Canada ranks 8th globally in clean energy technology and infrastructure investment

The country's investment increased by 19 percent in 2024, reaching US$35 billion
Canada ranks 8th globally in clean energy technology and infrastructure investment

According to BloombergNEF's “Energy Transition Investment Trends 2025” report, Canada's investment in clean energy technology and infrastructure grew by 19 percent in 2024 to US$35 billion, securing 8th place globally.

The report also highlighted that worldwide investment in the low-carbon energy transition reached a record US$2.1 trillion in 2024, an 11 percent increase from the previous year.

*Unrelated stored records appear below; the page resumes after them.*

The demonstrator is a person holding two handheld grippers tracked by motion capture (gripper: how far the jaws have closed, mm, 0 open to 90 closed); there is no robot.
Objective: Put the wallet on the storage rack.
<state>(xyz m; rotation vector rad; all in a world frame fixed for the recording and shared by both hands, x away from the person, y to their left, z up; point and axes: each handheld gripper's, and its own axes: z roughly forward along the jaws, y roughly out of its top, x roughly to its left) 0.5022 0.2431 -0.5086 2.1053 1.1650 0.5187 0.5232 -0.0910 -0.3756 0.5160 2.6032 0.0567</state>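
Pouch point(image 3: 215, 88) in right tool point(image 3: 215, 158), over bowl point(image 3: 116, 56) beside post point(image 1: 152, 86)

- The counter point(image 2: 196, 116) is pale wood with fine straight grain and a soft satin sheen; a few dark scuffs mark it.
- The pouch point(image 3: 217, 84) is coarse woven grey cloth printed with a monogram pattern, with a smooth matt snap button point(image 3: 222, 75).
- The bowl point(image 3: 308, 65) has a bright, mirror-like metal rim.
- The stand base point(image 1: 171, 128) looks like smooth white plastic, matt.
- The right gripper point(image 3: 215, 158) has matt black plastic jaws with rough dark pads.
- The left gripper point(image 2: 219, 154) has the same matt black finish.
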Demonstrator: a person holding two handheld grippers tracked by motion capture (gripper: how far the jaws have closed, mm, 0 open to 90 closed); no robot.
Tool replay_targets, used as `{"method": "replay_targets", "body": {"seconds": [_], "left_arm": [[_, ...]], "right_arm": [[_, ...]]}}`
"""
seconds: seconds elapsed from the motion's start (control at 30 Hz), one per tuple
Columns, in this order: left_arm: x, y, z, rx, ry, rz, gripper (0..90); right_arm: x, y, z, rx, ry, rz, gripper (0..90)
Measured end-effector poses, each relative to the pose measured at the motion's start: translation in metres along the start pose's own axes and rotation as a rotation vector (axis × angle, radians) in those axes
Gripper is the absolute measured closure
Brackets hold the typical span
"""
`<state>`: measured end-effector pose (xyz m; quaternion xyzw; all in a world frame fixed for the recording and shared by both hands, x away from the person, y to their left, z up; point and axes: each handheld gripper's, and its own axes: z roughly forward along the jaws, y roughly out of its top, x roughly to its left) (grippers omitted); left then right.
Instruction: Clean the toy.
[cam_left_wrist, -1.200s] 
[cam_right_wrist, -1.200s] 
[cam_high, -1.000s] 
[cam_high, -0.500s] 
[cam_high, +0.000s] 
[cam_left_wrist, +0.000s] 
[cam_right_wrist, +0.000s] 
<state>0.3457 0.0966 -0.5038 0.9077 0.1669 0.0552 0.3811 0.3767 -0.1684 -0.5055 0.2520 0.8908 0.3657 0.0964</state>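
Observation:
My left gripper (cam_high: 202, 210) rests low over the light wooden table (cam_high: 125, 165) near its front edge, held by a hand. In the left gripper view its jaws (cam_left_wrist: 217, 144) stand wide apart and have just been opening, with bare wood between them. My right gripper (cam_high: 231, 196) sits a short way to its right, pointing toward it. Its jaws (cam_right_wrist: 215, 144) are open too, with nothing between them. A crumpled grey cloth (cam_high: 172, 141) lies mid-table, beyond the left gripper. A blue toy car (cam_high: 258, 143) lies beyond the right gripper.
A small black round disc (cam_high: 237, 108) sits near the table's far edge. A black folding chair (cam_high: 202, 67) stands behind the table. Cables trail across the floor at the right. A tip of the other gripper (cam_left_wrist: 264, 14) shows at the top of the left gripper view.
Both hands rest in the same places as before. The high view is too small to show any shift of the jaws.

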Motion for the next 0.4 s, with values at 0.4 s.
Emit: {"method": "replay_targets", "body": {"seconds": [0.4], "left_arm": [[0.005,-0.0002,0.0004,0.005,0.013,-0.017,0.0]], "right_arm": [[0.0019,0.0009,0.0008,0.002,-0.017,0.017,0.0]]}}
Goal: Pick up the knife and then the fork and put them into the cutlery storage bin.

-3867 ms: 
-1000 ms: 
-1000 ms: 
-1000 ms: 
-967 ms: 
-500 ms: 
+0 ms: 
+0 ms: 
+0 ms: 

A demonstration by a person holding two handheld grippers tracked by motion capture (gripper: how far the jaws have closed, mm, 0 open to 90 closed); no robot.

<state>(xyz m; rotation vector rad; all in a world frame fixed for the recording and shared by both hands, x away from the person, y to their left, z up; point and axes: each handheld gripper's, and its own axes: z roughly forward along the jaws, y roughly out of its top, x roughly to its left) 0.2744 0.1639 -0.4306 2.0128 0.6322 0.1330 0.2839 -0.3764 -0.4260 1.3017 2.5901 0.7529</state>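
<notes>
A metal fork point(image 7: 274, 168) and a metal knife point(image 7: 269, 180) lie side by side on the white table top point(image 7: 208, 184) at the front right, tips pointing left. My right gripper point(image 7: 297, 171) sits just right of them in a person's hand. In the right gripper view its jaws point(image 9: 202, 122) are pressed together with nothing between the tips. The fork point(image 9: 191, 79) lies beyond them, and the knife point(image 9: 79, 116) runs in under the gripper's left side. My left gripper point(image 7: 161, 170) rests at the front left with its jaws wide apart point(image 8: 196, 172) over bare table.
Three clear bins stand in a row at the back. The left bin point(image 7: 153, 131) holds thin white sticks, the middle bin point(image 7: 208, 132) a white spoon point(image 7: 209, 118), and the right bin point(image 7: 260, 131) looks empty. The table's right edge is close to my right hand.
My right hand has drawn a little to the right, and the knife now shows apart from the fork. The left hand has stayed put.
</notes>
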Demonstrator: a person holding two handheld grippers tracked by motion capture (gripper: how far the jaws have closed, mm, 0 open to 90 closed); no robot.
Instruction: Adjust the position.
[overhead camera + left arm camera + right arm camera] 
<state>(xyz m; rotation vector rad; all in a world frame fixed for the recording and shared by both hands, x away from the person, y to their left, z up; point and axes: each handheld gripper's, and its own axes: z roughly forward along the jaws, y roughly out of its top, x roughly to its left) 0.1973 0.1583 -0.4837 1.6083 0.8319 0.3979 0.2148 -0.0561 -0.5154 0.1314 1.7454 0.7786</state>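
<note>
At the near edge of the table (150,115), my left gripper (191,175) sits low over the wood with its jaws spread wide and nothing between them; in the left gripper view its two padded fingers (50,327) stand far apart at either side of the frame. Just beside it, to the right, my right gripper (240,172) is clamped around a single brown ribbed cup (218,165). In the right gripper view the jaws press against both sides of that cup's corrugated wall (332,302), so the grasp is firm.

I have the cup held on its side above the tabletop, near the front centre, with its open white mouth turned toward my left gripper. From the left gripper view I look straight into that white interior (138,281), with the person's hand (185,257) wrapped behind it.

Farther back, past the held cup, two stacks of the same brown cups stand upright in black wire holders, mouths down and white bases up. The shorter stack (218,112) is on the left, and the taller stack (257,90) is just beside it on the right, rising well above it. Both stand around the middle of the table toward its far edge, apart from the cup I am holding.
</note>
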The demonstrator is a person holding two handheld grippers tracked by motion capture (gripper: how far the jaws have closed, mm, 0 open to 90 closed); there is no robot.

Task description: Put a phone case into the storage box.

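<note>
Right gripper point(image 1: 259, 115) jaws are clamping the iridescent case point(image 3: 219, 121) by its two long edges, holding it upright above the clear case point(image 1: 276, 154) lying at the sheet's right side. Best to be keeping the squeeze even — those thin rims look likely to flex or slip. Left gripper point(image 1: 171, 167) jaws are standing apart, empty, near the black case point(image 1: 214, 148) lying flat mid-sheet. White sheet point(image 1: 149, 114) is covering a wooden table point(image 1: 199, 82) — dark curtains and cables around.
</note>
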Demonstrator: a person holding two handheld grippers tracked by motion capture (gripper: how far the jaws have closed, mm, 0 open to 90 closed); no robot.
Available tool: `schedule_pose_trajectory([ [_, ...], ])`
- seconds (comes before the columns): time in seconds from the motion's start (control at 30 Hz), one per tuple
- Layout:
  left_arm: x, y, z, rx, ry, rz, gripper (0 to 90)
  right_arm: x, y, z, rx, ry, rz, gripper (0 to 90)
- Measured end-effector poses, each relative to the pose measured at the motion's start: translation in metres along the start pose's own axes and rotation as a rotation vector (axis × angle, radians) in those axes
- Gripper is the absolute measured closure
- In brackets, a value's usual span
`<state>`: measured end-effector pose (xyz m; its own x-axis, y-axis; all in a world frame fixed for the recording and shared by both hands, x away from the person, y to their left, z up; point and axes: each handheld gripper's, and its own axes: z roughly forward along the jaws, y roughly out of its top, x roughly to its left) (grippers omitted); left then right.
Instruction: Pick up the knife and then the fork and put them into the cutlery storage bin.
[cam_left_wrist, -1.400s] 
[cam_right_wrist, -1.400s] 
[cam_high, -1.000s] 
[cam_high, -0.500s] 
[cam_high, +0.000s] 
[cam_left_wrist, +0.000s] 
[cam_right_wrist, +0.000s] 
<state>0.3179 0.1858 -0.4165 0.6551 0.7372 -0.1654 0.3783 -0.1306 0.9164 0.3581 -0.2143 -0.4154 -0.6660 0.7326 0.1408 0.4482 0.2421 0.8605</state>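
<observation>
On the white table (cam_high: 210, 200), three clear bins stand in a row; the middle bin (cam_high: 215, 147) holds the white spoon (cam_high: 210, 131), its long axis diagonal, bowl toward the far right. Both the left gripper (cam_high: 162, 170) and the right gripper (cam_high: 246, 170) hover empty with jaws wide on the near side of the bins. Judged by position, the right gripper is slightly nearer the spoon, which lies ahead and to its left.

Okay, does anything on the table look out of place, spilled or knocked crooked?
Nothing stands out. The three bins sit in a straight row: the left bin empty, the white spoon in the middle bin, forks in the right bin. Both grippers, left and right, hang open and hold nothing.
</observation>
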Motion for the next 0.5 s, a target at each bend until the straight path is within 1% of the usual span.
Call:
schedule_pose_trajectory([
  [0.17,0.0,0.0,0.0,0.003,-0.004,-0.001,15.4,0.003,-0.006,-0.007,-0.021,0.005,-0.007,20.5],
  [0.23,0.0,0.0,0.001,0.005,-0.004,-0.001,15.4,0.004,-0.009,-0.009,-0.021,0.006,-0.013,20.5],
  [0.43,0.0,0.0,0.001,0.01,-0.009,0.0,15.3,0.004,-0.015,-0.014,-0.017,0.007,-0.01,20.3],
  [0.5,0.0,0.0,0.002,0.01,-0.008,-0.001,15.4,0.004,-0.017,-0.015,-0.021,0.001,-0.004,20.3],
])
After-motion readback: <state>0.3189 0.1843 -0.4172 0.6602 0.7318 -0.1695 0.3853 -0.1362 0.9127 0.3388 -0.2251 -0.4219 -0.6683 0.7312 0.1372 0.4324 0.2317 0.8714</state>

Electrified transport, renewable energy, and power grid improvements primarily drove growth. Despite these record-breaking numbers, investment growth slowed compared to the last three years, which had seen increases between 24 percent and 29 percent annually.

The largest share of investment in 2024 went to electrified transport, which accounted for US$757 billion, covering passenger electric vehicles (EVs), commercial EVs, public charging infrastructure, and fuel cell vehicles. Renewable energy followed closely with US$728 billion invested in wind, solar, biofuels, biomass, marine energy, geothermal, and small hydro projects. Investment in power grids reached US$390 billion, supporting transmission and distribution upgrades, substation equipment, and grid digitalization.

China led the world in energy transition investment, contributing US$818 billion—more than the combined total of the United States, the European Union, and the United Kingdom. China's investment growth accounted for two-thirds of the global increase. Meanwhile, investment in the US remained stagnant at US$338 billion, while it declined in the EU and UK to US$381 billion and US$65.3 billion, respectively. Canada and India were among the few nations to see growth, with Canada's investment rising by 19 percent and India's by 13 percent.

Merran Smith, president of New Economy Canada, emphasized the significance of Canada's increased investment but noted that the country is still in "catch-up mode."

"This is a good reminder to Canadians to look at the bigger, global picture when thinking about our economic prospects and future," Smith said. "A global race is underway to attract investments that unleash the power of clean energy and technology to create jobs, spur local spending, and keep our mining, construction, transportation, and other sectors competitive in a fast-moving world. And we can't afford to fall behind."

She called for continued momentum through stable policy and regulatory frameworks to maintain investment growth.

While investment in proven technologies such as renewable energy, EVs, and power grids grew, funding for emerging technologies—including hydrogen, carbon capture and storage (CCS), clean industrial processes, nuclear, and clean shipping—declined by 23 percent to US$155 billion. The report attributed this drop to concerns over affordability, technological maturity, and commercial scalability. BloombergNEF warned that these technologies might struggle to contribute meaningfully to emissions reductions by 2030 without more substantial public and private sector support.

Despite record-breaking investment levels, BloombergNEF projected that global energy transition investment must average US$5.6 trillion annually from 2025 to 2030 to stay on track for net-zero emissions by 2050. Current investment levels represent just 37 percent of the required funding.

Albert Cheung, deputy CEO of BloombergNEF, stressed the need for increased investment in emerging technologies to close this gap.

"There is still much more that needs to be done, especially in emerging areas like industrial decarbonization, hydrogen, and carbon capture, to reach global net-zero goals," Cheung said. "True partnership between the private and public sectors is the only solution to unlock the potential of these technologies."